After maybe twenty minutes, I begin. The caffeine and routine have worked into my system enough and I'm ready. Even if I'm not ready, I get to work. The time I spend working – whether it's a few hours or thirty minutes – is mine, and I do what I want as long as it's toward the ultimate goal of having written, or having expanded my little writing empire online.

Some days I like to start with fountain pens and notebooks. I like to write by hand when I feel an extra reluctance, or when I need to ease into a scene, write lists of things to think about or do, or just to feel the weight of a pen in my hand. Some things need to be hand written first, and others need the clarity of typing them out, the secure feel of consistent font.

Most of the time, I write on my iPad. Ever since I got it last march, it's my favorite thing ever. I keep a notebook at my elbow for quick notes and brain drains while I work, and I write whatever is going to be written that day. Sometimes, like today, it's a blog entry. Other days, I have a flash of insight and want to get to work immediately on a scene or a new idea.

Sometimes it all snaps together like Legos.

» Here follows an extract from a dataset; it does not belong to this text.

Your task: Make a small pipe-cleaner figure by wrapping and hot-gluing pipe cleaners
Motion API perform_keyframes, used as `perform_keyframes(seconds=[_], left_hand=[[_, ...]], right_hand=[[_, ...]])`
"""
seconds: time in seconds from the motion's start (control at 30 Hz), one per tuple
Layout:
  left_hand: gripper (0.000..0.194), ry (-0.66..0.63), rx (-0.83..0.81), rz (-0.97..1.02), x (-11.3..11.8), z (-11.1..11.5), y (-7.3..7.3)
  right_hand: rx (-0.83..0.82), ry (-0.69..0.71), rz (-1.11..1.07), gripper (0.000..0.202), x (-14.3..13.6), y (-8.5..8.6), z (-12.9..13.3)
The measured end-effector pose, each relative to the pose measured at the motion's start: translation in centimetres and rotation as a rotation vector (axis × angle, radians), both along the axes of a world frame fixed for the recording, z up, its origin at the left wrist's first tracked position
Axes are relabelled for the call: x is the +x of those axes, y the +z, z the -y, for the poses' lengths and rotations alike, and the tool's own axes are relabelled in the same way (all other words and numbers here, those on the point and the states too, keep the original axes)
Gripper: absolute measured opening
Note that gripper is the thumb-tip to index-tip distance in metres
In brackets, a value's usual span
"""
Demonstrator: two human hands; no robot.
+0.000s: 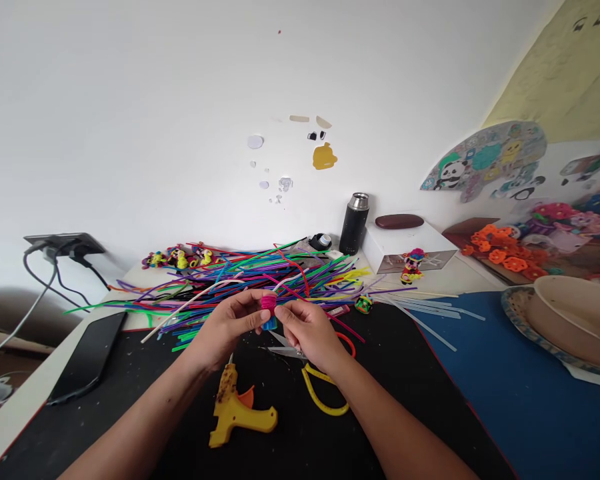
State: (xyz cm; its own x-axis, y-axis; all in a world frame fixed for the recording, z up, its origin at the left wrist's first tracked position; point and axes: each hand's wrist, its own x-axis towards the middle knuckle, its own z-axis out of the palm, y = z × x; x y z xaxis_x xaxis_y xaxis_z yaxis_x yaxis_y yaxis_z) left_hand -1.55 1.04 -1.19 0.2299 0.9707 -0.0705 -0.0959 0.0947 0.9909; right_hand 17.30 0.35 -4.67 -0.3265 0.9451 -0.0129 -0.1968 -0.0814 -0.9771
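A small piece of pipe cleaners (269, 304), pink above and blue below, is held up over the black mat. My left hand (230, 323) is closed on its left side, pinching it between thumb and fingers. From the right, my right hand (307, 328) pinches the same piece, its thumb and forefinger at the pink part. Below the right hand lie scissors (325, 393) with yellow and red handles, partly covered by that hand. A yellow hot glue gun (245, 415) with an orange trigger rests on the mat, below the left hand.
Many coloured pipe cleaners (215, 280) are heaped behind my hands. A phone (87, 357) lies left. At the back stand a black flask (355, 224) and a white box (405, 241), near a small pipe-cleaner figure (413, 267). Glue sticks (430, 310) and a bowl (580, 320) are right.
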Motion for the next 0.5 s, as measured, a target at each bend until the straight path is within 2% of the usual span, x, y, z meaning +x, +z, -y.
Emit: perform_keyframes(seconds=[0.27, 0.5], left_hand=[[0.043, 0.096, 0.01, 0.048, -0.09, -0.23, -0.31], [0.042, 0.053, -0.005, 0.051, -0.05, -0.06, -0.5]], right_hand=[[-0.021, -0.018, -0.075, 0.056, 0.03, 0.12, -0.07], [-0.051, -0.051, -0.106, 0.052, -0.1, 0.07, -0.18]])
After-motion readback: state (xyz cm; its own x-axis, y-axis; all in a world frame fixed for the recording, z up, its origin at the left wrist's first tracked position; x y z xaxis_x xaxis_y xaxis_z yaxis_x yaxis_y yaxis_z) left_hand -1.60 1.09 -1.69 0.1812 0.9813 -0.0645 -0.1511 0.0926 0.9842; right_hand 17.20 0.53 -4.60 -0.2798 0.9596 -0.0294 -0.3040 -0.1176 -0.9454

Sometimes it's like building with old wooden blocks that are warped and rounded at the edges, and I know it's rickety and needs a lot more work. But I have made the shape I want, and at the very least I can build it again out of sturdier stuff.

Sometimes I write snippets from several different scenes, scattered across several files. Sometimes I write one long, contiguous piece, and sometimes I rewrite something that still doesn't feel right to me.

But no matter how it goes, if I've sat down to write, writing gets done. There is no other option.

Generally, I get around 2,000 words done. Sometimes more, rarely less.

Unless I'm trying to reach a monthly goal like last year, I don't worry about how much I do. Some scenes need to be written slowly and with care, they need my full attention on them like a friend in crisis. Other scenes are easy and fall out in large chunks of words and scarcely need more from me than to be the one to write them down.

I allow some distractions while I work. I respond to texts and messages within reason. If someone I know comes in, I'll stop to chat. I'll update Facebook, or tweet. I let myself research until I find what I need to continue with the story (and since my current novel involves a lot of history and phrases from other languages, I do a lot of quick googles in the middle of a thought). If possible, I do research on my iPhone to ensure I don't fall into a information hole. But if I do get sucked in, it happens. I just pull myself out and write more.

I do my best to not stress about these kinds of things, the interruptions and blips, and to trust myself. I'm a writer, I am writing, and as long as that keeps happening, I don't worry much over the small things like how much or little I can use from my day's work. It's all building the shape of what I want, each day getting closer.

Best fortune cookie ever.

There is one thing I never let myself do: I don't look up writing advice in my writing time. Its better to have a big sloppy rough draft done than have wasted another hour or day reading about how to do it. If I need encouragement, I'll look for it later. Writing time is for writing. Period.

If I get stuck, I switch tasks, or stare out the window more, or just muscle through it and write bad, awful, terrible prose.

Some days I leave cranky and irritated with how it went, other days I feel empowered and ready to take on the next step. Sometimes it's like I'm lost in a fog with no compass and an inner ear problem, other times I can see the sprawl of my plot like a view from space.

But my day is always better if I've had time to write.

This is all how the process goes – when there is a process. I strive to never be chained to one way of doing things, but to be fluid with life – there isn't always a coffee shop or desk nearby when I need one.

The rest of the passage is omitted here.